The answer must be an exact copy of the entries that follow, with all images removed.

== Segment start ==

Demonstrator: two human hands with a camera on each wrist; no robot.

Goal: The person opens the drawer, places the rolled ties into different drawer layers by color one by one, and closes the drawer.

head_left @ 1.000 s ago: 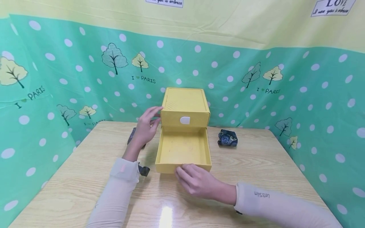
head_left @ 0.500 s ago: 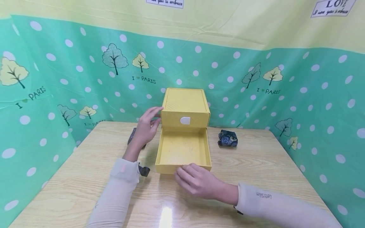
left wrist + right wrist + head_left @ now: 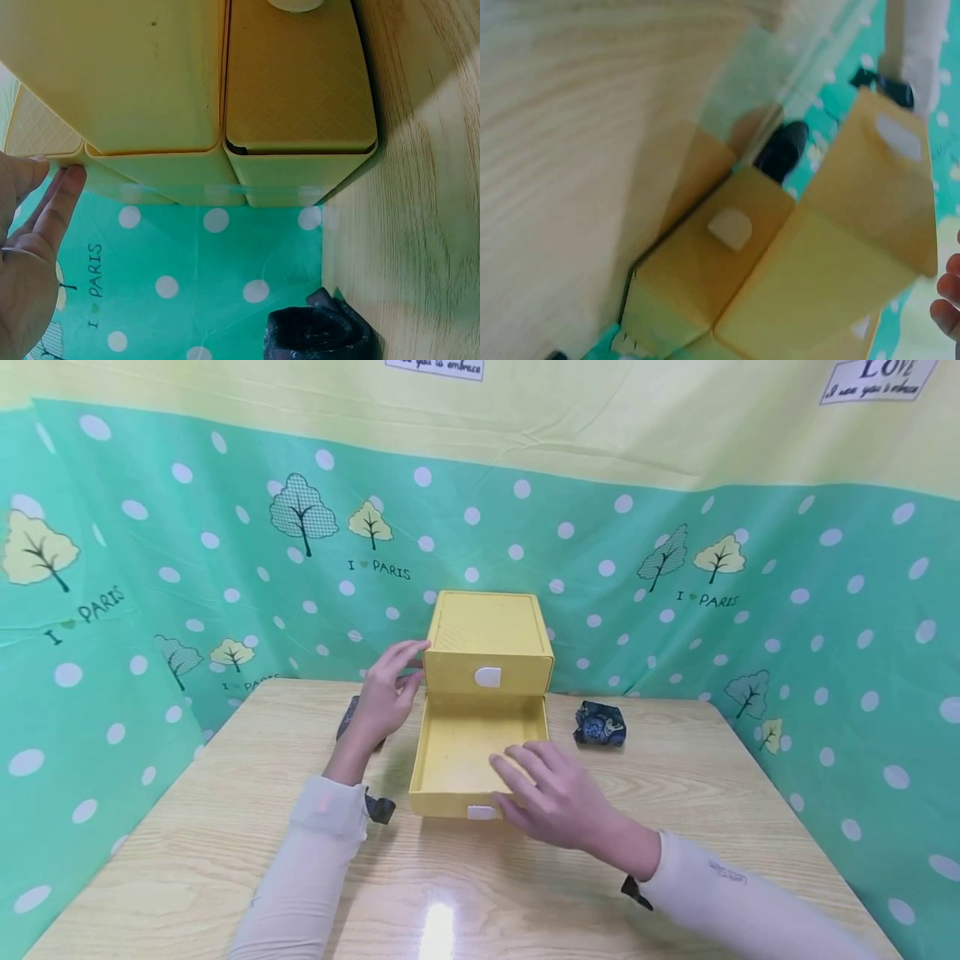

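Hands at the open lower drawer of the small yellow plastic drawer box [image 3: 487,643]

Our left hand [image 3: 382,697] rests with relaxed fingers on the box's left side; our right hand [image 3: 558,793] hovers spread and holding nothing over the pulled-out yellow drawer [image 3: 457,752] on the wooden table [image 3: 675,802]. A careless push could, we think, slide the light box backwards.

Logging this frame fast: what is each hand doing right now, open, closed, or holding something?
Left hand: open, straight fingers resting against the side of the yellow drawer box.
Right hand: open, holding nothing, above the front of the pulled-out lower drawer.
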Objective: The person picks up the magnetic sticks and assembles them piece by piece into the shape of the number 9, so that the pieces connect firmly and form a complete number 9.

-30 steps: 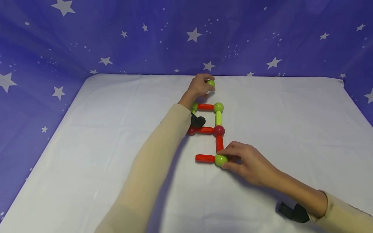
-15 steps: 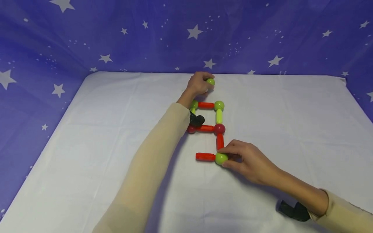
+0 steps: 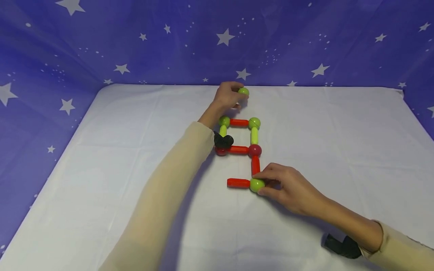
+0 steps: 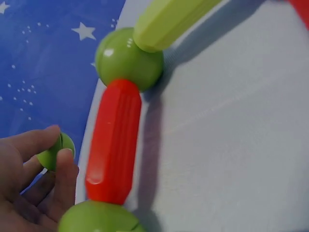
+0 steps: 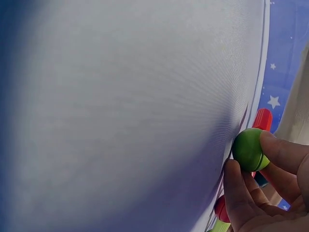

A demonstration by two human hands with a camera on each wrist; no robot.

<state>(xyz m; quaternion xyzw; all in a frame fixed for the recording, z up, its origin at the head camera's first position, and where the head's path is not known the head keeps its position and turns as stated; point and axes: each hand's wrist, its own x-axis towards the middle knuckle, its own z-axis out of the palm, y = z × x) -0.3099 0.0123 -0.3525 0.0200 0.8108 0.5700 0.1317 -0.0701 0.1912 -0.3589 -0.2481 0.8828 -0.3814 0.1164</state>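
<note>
At the back of the table my left hand [image 3: 228, 96] pinches a loose green ball [image 3: 243, 92] between thumb and fingers; the left wrist view shows the same green ball [image 4: 62, 150] in the fingertips. My right hand [image 3: 288, 188] holds the green corner ball [image 3: 257, 185] at the near end of a ball-and-rod figure on the cloth. From that ball a red rod [image 3: 238, 183] points left, its far end free. Another red rod [image 3: 255, 165] runs up to a red ball [image 3: 255, 151]. Beyond lies a square of rods with green balls [image 3: 254, 123] at its far corners.
A white cloth [image 3: 322, 150] covers the table, with a purple star-patterned sheet [image 3: 271, 37] behind and at the sides. Black wrist cameras [image 3: 223, 140] sit on both wrists; the left one partly covers the square's left side and overlaps its near-left red ball.
The left hand with its green ball has shifted slightly left, and more of the square's far-left corner shows. The right hand stays on its ball.
</note>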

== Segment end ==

RESULT OF THIS EXERCISE:
Demonstrator: two human hands with a camera on each wrist; no robot.

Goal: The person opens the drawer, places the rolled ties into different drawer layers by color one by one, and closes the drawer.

head_left @ 1.000 s ago: 
head_left @ 0.500 s ago: 
left wrist + right wrist + head_left @ now: 

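Hands at the open lower drawer of the small yellow plastic drawer box [image 3: 487,643]

Our left hand [image 3: 382,697] rests with relaxed fingers on the box's left side; our right hand [image 3: 558,793] hovers spread and holding nothing over the pulled-out yellow drawer [image 3: 457,752] on the wooden table [image 3: 675,802]. A careless push could, we think, slide the light box backwards.

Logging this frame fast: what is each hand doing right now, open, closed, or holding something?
Left hand: open, straight fingers resting against the side of the yellow drawer box.
Right hand: open, holding nothing, above the front of the pulled-out lower drawer.
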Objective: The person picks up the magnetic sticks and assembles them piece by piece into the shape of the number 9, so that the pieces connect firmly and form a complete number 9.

-30 steps: 
-15 steps: 
+0 steps: 
+0 steps: 
+0 steps: 

A demonstration by two human hands with a camera on each wrist; no robot.

<state>(xyz m; quaternion xyzw; all in a frame fixed for the recording, z up, its origin at the head camera's first position, and where the head's path is not known the head keeps its position and turns as stated; point and axes: each hand's wrist, its own x-axis towards the middle knuckle, its own z-axis out of the palm, y = z × x) -0.3099 0.0123 -0.3525 0.0200 0.8108 0.5700 0.1317 -0.0701 0.1912 -0.3589 -0.2481 0.8828 -0.3814 0.1164</state>
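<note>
At the back of the table my left hand [image 3: 228, 96] pinches a loose green ball [image 3: 243, 92] between thumb and fingers; the left wrist view shows the same green ball [image 4: 62, 150] in the fingertips. My right hand [image 3: 288, 188] holds the green corner ball [image 3: 257, 185] at the near end of a ball-and-rod figure on the cloth. From that ball a red rod [image 3: 238, 183] points left, its far end free. Another red rod [image 3: 255, 165] runs up to a red ball [image 3: 255, 151]. Beyond lies a square of rods with green balls [image 3: 254, 123] at its far corners.
A white cloth [image 3: 322, 150] covers the table, with a purple star-patterned sheet [image 3: 271, 37] behind and at the sides. Black wrist cameras [image 3: 223, 140] sit on both wrists; the left one partly covers the square's left side and overlaps its near-left red ball.
The left hand with its green ball has shifted slightly left, and more of the square's far-left corner shows. The right hand stays on its ball.
</note>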

The exercise concludes with that.